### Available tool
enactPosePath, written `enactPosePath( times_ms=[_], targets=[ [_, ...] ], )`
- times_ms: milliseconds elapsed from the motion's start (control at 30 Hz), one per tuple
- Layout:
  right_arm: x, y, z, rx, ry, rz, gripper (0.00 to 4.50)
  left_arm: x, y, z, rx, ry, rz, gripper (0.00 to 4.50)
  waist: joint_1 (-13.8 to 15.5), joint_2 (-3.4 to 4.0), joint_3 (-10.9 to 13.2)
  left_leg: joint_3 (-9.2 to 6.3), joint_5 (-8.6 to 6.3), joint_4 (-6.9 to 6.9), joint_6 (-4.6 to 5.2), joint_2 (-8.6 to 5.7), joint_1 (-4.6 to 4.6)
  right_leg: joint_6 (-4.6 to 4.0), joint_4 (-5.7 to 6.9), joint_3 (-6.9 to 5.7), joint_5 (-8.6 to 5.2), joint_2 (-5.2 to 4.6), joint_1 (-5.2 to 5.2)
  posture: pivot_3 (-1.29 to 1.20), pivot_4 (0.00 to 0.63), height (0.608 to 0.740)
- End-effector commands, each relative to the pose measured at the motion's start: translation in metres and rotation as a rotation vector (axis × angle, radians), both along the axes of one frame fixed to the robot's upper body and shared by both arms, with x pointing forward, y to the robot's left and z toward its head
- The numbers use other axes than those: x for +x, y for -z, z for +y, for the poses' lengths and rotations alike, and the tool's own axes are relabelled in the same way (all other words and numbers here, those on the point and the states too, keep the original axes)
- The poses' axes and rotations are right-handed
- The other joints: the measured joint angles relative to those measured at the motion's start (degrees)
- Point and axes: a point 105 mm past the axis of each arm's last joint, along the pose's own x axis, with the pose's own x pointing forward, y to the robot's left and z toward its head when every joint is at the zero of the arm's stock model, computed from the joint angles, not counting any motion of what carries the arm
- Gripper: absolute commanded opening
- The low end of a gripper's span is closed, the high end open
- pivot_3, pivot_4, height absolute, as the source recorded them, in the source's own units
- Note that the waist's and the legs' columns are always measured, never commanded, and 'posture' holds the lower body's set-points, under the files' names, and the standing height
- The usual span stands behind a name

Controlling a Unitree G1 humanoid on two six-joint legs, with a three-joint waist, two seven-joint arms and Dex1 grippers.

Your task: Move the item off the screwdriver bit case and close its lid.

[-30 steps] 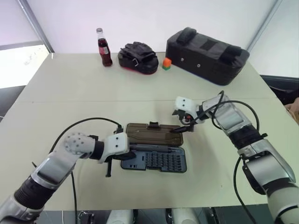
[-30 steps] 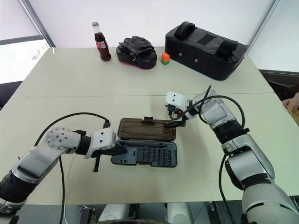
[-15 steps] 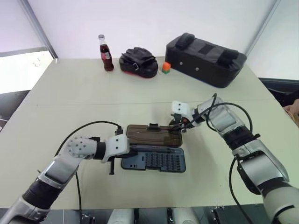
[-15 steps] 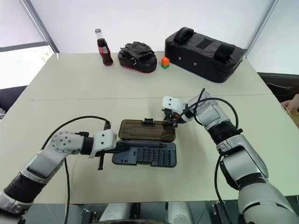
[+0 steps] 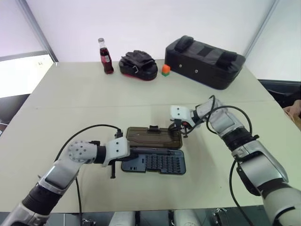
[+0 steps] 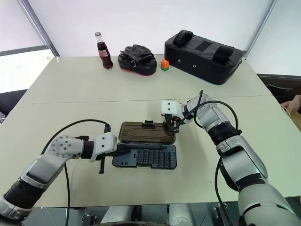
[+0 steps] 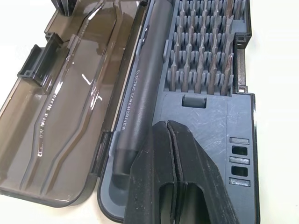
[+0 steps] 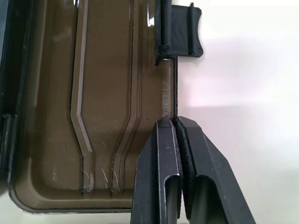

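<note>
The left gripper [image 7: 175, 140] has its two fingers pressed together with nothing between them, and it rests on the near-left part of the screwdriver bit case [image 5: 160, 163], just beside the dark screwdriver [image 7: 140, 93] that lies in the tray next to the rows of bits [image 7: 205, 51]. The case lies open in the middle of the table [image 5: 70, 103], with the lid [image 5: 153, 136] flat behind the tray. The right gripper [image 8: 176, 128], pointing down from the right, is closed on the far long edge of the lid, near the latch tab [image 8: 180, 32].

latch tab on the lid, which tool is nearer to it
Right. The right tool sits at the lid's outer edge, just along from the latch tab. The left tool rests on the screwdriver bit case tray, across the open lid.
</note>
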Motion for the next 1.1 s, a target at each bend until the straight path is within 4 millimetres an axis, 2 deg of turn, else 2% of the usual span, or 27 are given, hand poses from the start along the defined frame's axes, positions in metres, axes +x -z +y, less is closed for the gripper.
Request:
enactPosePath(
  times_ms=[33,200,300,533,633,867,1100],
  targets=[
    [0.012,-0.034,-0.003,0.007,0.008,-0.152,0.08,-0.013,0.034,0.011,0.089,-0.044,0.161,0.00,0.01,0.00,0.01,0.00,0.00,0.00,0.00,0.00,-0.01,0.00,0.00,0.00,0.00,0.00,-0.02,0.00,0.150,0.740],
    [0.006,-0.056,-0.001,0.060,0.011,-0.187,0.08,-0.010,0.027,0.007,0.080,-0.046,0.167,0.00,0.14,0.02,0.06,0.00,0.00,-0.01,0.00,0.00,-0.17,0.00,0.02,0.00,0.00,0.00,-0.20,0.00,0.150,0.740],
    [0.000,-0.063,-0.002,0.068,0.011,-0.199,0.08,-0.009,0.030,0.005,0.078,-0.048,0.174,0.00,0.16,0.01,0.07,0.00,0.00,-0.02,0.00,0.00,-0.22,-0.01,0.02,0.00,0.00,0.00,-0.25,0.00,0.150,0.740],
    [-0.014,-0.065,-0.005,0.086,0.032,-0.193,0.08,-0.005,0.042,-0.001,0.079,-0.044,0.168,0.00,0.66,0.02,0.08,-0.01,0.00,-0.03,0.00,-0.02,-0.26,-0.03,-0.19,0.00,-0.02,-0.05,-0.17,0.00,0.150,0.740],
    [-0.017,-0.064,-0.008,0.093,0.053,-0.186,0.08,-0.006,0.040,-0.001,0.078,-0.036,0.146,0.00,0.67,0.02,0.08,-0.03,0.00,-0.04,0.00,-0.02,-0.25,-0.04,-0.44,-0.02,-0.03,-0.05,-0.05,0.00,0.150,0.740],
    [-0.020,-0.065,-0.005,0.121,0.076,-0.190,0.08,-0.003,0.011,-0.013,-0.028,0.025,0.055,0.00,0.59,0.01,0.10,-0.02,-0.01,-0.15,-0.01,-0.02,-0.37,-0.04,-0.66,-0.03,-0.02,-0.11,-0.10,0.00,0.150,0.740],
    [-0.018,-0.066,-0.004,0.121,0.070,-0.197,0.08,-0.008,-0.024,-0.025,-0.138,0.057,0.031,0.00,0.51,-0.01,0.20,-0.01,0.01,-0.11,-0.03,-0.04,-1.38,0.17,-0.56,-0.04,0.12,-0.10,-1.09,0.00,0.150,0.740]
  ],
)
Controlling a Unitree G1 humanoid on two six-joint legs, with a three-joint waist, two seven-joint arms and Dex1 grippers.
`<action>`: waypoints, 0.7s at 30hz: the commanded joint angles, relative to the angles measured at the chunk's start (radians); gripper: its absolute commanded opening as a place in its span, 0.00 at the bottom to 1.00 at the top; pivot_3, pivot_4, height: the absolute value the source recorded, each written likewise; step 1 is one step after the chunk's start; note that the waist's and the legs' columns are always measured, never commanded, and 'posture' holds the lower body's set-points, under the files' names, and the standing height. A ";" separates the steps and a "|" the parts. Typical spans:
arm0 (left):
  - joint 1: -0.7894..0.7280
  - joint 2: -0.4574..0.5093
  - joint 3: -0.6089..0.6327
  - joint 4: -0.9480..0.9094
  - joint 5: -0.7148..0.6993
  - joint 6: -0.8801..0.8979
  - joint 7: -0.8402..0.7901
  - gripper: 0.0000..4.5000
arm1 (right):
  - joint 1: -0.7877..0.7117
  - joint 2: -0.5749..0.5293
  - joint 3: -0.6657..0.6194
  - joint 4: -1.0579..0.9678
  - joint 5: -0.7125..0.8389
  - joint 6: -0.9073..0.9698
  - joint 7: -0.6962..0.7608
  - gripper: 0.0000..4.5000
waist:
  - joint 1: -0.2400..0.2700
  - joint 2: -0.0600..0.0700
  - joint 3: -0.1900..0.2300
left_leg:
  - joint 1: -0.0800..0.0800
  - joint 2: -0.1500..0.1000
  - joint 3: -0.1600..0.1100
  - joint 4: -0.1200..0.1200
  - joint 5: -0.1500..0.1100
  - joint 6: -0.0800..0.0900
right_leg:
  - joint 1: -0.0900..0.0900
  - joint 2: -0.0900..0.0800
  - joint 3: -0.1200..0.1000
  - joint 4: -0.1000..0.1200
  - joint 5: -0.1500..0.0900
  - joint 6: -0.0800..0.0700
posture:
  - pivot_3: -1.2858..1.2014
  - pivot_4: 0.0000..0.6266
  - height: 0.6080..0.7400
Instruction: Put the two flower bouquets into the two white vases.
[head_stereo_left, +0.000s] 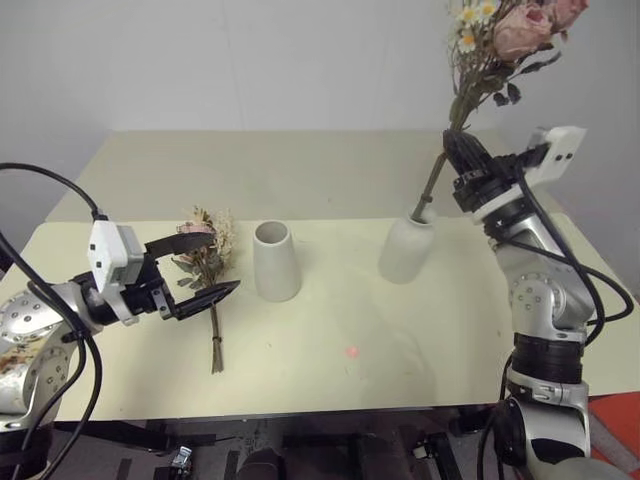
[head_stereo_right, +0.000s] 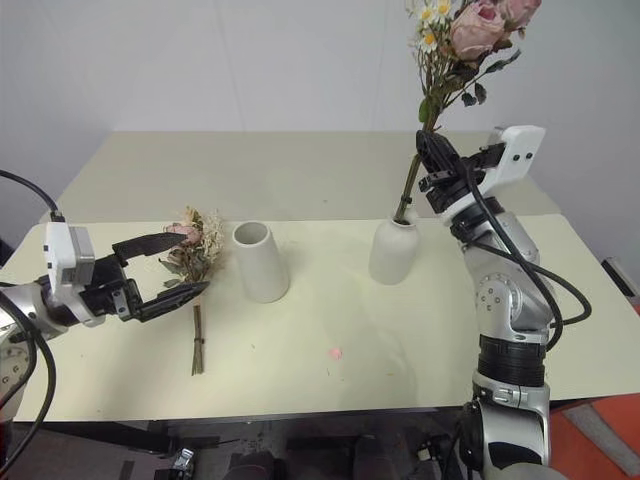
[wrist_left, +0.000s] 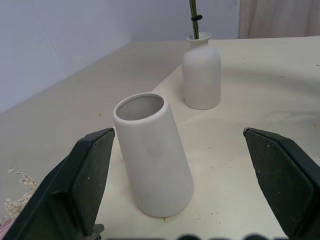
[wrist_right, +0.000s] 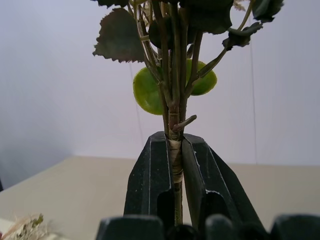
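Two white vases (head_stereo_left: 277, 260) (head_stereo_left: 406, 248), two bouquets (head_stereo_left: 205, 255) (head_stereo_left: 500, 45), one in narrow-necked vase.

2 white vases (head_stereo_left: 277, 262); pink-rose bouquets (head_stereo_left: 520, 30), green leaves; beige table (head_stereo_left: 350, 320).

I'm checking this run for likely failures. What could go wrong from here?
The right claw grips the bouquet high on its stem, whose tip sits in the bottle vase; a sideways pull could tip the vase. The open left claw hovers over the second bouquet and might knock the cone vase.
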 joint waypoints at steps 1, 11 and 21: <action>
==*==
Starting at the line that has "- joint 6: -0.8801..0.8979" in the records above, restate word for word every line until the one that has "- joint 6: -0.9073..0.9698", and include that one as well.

  - joint 6: -0.8801..0.8979
  - joint 7: -0.8402..0.7901
  - gripper: 0.0000..4.5000
arm1 (right):
  - joint 1: -0.7877..0.7117
  - joint 2: -0.5749..0.5293
  - joint 3: -0.6657..0.6194
  - joint 4: -1.0579..0.9678
  - joint 5: -0.7125..0.8389
  - joint 6: -0.9073..0.9698

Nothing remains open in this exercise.